Taking time for ourselves is a great opportunity to do the things we enjoy without worrying about anyone else’s schedule or needs. Such times enable us to fully express ourselves and be one hundred percent authentic without anyone else looking over our shoulders.

The result feels freeing, and we end up refreshed and energized, ready to tackle new challenges and be of better service to the world.

2. Say “no”

“No” is a complete sentence. The more we practice saying “no,” the more we align our lives with what’s most important to us.

It’s okay to turn down an invitation or opportunity. Just because something’s being offered doesn’t mean we have to take it. It’s like denying dessert after a big meal – we know it’s delicious, but there’s no more room, and if we eat it, we’ll be sick.

It’s also totally okay to reject a demand. If someone needs or wants us to do something, and it doesn’t align with what we need or want, we can practice self-responsibility and just say “no.”

We can also say “no” to relationships. As much as we want to love and be with everyone, we just don’t vibe with some people. And if we force it, we risk being not-awesome versions of ourselves. So, as uncomfortable as it may be to end relationships or distance ourselves from some people, it tends to work out well for everyone in the long run.

And here’s the kicker: We don’t owe anyone an explanation.

We don’t have to provide an excuse for why we’re not doing what someone else wants us to do at the time they want us to do it. We don’t have to explain why we’re going here while they’re going there. We don’t have to define what “no” means or defend our decisions.

We can certainly offer an alternative so that we all get our needs met. But if our counter is denied, then it’s fine to say “no” and move on.

3. Stand up for yourself

Standing up for ourselves doesn’t imply aggression. Instead of standing up against someone or something, we can stand up for ourselves. It’s a mindset shift that influences our approach, especially in emotionally heightened, high-stakes situations.

Remember, we can’t control what others say or do, but we can control what we say and do. So, if we see the world as something we need to combat in order to preserve our personal comfort, then we’ll always be in battle mode and ready to pounce on others. But if we see the world as a place where people of equal value co-exist, then we can navigate difficult situations more productively.

In daily, non-confrontational experiences,  we can stand up for ourselves by creating clear boundaries and saying “no.” We can make our stances known through our everyday speech and decisions and practice nurturing healthy relationships.

During confrontations, we can practice effective communication and attempt to transform the discomfort into a learning and unifying experience.

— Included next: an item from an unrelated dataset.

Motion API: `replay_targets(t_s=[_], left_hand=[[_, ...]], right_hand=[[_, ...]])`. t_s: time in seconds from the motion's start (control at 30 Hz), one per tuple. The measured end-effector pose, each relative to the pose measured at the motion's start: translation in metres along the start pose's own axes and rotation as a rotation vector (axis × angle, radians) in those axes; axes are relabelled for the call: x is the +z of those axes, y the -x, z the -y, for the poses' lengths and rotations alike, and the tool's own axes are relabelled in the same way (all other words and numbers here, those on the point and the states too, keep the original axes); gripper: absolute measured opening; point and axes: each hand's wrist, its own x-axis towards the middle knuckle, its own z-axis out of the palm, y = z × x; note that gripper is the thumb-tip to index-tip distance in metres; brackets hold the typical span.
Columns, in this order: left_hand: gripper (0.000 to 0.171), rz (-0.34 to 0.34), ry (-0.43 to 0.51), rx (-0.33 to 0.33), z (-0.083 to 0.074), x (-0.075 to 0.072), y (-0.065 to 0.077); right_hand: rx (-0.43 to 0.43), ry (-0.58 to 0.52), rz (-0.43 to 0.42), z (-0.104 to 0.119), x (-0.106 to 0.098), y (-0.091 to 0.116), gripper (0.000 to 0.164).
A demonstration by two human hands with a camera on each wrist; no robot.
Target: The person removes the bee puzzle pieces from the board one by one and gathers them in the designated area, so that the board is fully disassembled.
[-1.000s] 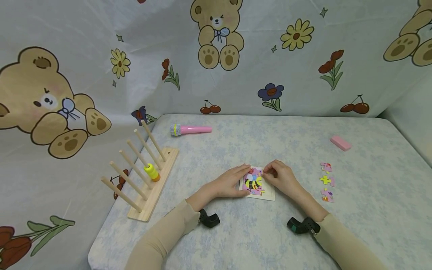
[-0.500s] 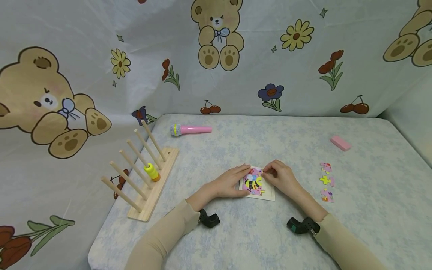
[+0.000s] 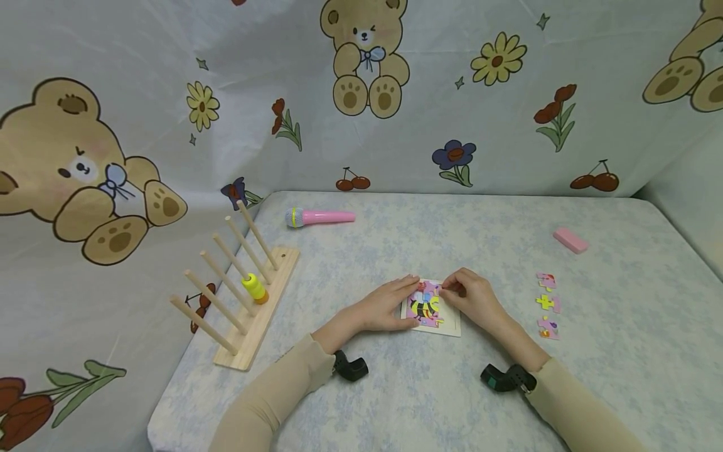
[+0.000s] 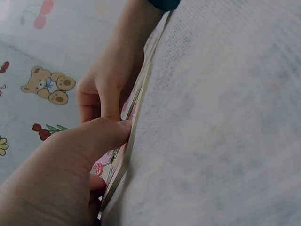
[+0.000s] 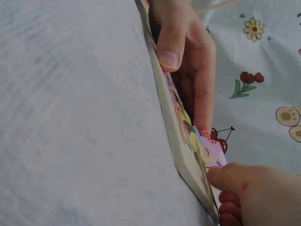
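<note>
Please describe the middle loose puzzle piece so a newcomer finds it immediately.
On the pale blue-patterned table, right of the person's right hand, three jigsaw pieces form a column. Choose the middle piece: mostly yellow and cross-shaped, unlike its mainly pink neighbours.

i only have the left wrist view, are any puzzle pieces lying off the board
Observer: Yes, in the head view three loose puzzle pieces lie in a column to the right of the board.
Operator: which part of the board can you see bare
Observer: Its lower right part, just below the right hand in the head view.
Operator: and what's over to the left of the left hand
Observer: A wooden peg rack, with yellow and orange rings on one peg.
</note>
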Motion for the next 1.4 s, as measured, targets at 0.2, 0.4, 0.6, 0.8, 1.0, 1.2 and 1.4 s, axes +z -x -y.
replay_targets(t_s=[0.2, 0.4, 0.6, 0.8, 1.0, 1.2, 1.4], left_hand=[[0.084, 0.003, 0.001, -0.005, -0.0008, -0.0014, -0.0002], [0.085, -0.003, 0.020, -0.015, -0.0023, -0.0006, 0.0004], [0.085, -0.007, 0.020, -0.006, -0.0030, 0.0002, 0.0004], [0.085, -0.010, 0.019, -0.003, -0.0023, -0.0014, 0.0000], [0.085, -0.024, 0.026, 0.008, -0.0008, -0.0015, 0.0002], [0.080, -0.053, 0.058, 0.046, 0.0000, -0.0012, 0.0006], [0.051, -0.060, 0.081, 0.114, -0.0006, -0.0015, 0.0013]], right_hand=[[-0.011, 0.006, -0.003, -0.0008, 0.0006, -0.0004, 0.013], [-0.006, 0.007, 0.001, -0.0021, 0.0018, 0.0009, 0.013], [0.015, 0.008, 0.008, -0.0013, 0.0009, 0.0018, 0.013], [0.012, 0.009, 0.000, -0.0020, 0.0008, 0.0001, 0.012], [-0.004, 0.009, -0.001, -0.0025, 0.0011, -0.0003, 0.013], [-0.014, 0.010, -0.006, -0.0029, 0.0017, -0.0006, 0.013], [-0.028, 0.011, -0.005, -0.0033, 0.0013, 0.0001, 0.014]])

Or, if we’re just not on the same frequency as the other party, we can always say “no” by ignoring or walking away. Rejecting a confrontation because we know it won’t be productive isn’t a passive move – it’s an empowering, courageous move that spares our energy for more useful tasks.

TAKE ACTION

Here are three things to practice:

(1) Carve out time for yourself. It may be 20 minutes, an afternoon, or an entire weekend. Plan something that fulfills your needs and wants, and stick to the plan. Resist letting other people’s needs take precedence during that time.

(2) The next time someone asks you to do something that interferes with your needs or wants, politely say “no” without giving an explanation. Then, notice the outcome – the other person’s reaction, how you feel, what the rest of your day is like, and so on.

(3) Start setting boundaries and adhering to them, making your stance known through your daily words and actions. Pick and choose confrontations based on whether you think they’ll be productive. To everything else, say “no” and ignore or walk away.

Keep helping people and being of good use to others, and be a good friend yourself, too. You deserve your own love and attention just as much as anyone else.